AddThis Social Bookmark Button
  • Fast Cash -- Personal Payday Loans
  • Lower Trade Costs Nobody likes paying more than they have to. Now, through the use of contracts for difference trading, you can trade globally without the cumbersome monetary outlay required with traditional share buying.
  • Meta:

    JADE: Broken Growth Story Ripe for Buying?

    July 24th, 2007 by CA Editors

    Mark Perkins sends: LJ International (ticker: JADE) is a Chinese jeweler that recently got hammered after delaying their annual report and getting a notice of delisting from the NASDAQ. JADE is fighting the delisting notice, and the true effects of that action remain unclear. As a result of the news, the stock is trading at about 27 times trailing earnings and is likely to grow at 25% or more. The company has come onto the radar of many institutions this year, whose buying drove shares up 200% year-to-date before the recent sharp selloff - the stock had traded as high as just over $12 a share or a 35x PE multiple.

    First Impressions:
    When I found out about JADE months ago the stock was trading for $9.50. After looking at their annual report and some quarterlies in about March or April, I came away with three serious impressions - none of which made it a convincing buy.
    1. The company was going to grow very fast in China as the leader in jewelry stores with their ENZO brand. They had success in the U.S. as well at some major retail stores. The growth story looked promising.
    2. The stock was overvalued. Definitely no margin of safety. I knew with one slip-up in earnings or even just a poorly perceived announcement, what just happened (JADE has fallen by 30% in the last two weeks) would happen.
    3. The CEO had a large stake in the company, but the annual report seemed too much like a marketing tool opposed to a letter to shareholders - definitely a violation of Warren Buffett’s principles.
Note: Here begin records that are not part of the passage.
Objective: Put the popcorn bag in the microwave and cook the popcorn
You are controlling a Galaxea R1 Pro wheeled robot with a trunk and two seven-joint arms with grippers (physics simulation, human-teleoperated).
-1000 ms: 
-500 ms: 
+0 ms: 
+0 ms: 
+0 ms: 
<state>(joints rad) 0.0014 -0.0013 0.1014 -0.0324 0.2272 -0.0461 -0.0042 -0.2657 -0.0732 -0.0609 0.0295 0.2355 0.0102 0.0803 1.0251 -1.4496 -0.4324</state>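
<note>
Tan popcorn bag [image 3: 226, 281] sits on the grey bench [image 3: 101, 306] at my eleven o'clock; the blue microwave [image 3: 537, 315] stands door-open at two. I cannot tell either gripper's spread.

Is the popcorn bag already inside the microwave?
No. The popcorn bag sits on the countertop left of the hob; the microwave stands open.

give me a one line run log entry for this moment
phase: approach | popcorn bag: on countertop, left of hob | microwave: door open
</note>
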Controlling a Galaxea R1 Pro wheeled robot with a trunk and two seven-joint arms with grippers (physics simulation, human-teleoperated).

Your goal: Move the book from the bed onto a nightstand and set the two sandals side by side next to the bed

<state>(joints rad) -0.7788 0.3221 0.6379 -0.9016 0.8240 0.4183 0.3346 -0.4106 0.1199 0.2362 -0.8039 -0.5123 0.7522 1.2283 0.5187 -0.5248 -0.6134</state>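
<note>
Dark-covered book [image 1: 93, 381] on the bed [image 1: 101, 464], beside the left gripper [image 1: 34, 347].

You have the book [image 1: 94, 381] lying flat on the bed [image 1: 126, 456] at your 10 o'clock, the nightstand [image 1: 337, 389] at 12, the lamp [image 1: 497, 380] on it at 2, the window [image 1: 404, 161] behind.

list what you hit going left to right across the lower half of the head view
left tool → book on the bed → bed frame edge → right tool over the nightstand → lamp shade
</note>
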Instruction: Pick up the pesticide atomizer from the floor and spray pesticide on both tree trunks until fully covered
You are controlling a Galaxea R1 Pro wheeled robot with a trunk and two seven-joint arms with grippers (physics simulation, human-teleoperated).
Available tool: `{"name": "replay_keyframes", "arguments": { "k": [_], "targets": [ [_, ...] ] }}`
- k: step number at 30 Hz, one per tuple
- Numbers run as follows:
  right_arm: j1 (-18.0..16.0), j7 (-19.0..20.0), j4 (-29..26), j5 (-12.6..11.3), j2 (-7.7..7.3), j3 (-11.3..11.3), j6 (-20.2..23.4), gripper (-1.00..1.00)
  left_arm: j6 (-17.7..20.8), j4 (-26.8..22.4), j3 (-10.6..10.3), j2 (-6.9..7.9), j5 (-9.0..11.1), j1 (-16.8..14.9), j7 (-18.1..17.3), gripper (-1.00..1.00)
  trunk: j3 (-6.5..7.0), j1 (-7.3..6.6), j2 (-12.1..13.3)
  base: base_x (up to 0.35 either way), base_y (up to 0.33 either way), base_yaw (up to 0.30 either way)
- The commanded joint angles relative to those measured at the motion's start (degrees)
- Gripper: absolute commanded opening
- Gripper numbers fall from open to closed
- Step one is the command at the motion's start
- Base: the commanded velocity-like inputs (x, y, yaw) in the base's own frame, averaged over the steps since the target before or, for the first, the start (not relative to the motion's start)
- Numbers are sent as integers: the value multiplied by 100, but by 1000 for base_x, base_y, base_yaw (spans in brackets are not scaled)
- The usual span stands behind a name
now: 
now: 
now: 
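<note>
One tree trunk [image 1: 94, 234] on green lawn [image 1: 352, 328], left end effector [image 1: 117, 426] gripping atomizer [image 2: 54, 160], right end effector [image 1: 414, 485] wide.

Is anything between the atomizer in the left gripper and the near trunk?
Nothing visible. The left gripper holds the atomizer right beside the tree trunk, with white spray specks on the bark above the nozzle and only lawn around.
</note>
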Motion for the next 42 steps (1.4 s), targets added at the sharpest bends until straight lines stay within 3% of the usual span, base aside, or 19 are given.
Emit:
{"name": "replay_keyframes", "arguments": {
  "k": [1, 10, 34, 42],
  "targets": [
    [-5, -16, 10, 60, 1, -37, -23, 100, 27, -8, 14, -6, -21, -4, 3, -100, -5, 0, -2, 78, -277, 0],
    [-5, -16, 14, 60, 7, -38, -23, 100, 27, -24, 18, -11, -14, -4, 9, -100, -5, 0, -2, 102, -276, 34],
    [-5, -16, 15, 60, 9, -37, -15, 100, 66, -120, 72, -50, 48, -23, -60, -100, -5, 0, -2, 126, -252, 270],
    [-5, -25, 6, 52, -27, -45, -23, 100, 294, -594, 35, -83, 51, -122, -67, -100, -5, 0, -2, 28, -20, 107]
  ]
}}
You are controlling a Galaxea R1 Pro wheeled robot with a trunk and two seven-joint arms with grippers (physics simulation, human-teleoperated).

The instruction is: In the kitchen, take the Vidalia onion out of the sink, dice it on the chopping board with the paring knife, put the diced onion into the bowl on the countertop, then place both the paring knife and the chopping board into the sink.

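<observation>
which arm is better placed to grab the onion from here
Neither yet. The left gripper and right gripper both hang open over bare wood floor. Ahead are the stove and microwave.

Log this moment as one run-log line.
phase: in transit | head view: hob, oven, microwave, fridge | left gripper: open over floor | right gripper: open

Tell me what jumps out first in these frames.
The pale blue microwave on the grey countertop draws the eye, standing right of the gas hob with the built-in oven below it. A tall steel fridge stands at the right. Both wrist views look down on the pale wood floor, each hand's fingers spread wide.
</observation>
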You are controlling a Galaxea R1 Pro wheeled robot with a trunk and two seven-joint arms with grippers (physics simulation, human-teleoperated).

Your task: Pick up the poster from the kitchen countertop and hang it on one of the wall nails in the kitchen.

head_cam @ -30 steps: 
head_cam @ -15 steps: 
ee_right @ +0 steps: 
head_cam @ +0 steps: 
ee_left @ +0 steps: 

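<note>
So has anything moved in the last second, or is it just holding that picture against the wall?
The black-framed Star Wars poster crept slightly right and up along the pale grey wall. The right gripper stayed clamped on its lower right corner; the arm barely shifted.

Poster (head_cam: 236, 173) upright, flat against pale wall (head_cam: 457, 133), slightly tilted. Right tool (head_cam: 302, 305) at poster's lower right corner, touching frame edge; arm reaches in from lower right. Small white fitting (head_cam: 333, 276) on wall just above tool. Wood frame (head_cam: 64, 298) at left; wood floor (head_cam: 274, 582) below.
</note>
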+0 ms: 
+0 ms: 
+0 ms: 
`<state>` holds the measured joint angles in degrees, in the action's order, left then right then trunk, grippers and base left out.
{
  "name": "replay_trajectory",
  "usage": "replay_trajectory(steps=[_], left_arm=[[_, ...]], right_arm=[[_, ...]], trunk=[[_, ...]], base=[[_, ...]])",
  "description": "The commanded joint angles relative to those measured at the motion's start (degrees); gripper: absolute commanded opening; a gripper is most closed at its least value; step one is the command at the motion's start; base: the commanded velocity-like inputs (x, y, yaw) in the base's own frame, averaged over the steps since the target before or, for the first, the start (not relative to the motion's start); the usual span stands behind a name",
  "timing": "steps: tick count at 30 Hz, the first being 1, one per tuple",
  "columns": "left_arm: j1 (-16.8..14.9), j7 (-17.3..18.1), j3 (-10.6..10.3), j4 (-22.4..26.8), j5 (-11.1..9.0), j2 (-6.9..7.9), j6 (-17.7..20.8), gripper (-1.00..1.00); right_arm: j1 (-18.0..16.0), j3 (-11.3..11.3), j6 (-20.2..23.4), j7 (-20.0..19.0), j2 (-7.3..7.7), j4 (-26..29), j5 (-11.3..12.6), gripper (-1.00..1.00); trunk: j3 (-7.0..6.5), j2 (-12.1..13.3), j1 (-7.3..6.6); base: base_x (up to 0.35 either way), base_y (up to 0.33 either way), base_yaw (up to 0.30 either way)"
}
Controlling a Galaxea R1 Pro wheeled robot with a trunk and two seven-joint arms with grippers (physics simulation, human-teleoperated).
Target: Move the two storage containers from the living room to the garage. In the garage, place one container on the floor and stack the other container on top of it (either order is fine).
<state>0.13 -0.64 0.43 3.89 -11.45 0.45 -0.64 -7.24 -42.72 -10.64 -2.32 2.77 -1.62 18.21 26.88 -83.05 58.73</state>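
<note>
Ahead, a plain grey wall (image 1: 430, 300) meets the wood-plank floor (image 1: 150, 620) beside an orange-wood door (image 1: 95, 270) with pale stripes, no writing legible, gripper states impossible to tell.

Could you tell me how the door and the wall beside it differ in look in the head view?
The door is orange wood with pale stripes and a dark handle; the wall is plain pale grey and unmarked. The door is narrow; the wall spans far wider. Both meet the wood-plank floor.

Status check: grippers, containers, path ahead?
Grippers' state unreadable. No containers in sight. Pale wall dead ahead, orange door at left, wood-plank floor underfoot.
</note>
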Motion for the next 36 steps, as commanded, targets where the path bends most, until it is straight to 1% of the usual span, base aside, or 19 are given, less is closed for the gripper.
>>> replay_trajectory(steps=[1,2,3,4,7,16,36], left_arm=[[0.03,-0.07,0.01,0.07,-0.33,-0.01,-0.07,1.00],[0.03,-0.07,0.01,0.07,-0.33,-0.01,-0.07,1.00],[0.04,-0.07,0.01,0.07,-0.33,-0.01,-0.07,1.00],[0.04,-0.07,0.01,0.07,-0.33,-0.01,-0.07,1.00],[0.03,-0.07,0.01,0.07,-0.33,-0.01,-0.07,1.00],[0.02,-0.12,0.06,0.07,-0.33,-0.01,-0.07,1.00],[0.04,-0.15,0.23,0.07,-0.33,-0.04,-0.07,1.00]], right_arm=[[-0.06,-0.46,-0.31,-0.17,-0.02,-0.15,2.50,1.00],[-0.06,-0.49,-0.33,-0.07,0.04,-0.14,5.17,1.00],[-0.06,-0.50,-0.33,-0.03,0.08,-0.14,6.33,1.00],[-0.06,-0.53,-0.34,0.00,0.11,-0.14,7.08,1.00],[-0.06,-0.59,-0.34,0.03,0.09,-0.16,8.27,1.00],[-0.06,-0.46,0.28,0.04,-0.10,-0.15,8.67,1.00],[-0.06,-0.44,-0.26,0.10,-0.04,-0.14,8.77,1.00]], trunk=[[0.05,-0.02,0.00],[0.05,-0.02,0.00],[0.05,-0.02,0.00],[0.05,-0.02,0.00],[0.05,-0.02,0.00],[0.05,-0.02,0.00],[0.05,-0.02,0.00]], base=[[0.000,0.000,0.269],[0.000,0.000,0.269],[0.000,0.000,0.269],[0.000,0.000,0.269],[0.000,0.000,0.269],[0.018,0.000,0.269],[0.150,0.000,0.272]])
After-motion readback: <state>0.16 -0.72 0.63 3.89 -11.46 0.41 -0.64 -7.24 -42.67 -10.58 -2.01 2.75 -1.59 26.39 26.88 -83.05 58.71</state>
    Since this is a growth stock that everyone loves, it has gotten a high multiple in the past. That may not happen again, so for future valuations a more conservative approach should be taken. Giving JADE a multiple matching its growth rate (25%) against EPS estimates of $.42 a share, the stock is worth roughly $10.50 a share.

    No one knows beyond a reasonable doubt how much JADE will even earn next year or for the next five years, keeping it simple and conservative makes sense. If this were a large-cap with predictable earnings, then a discounted cash flow would be more appropriate, and forecasting earnings over the next five to ten years could be possible as well. As it stands though, we will stick to a simple conservative multiple for JADE.

    You don’t need a scale to tell if something is extremely overweight. Right now at this price, JADE doesn’t look like a safe enough buy. I’d wait for it to
    get cheaper, then buy with the possibility of holding it for at least a couple years and letting the growth story materialize once others have begun to discount it.

    More on this topic (What's this?) Read more on LJ International at Wikinvest

    See more Uncategorized |

    2 Responses

    1. » Blog Archive » A Micro-Cap Healthcare Play Says:

      [...] discounting the stock. Fremont General got hacked in a panic sell-off. In another example here, LJ International (JADE) plummeted after one announcement only to rebound to a 20% [...]

    2. Maria Says:

      it’s a bad luck if you’re using a broken green jade pendat?

    Leave a Comment

    Please note: Comment moderation is enabled and may delay your comment. There is no need to resubmit your comment.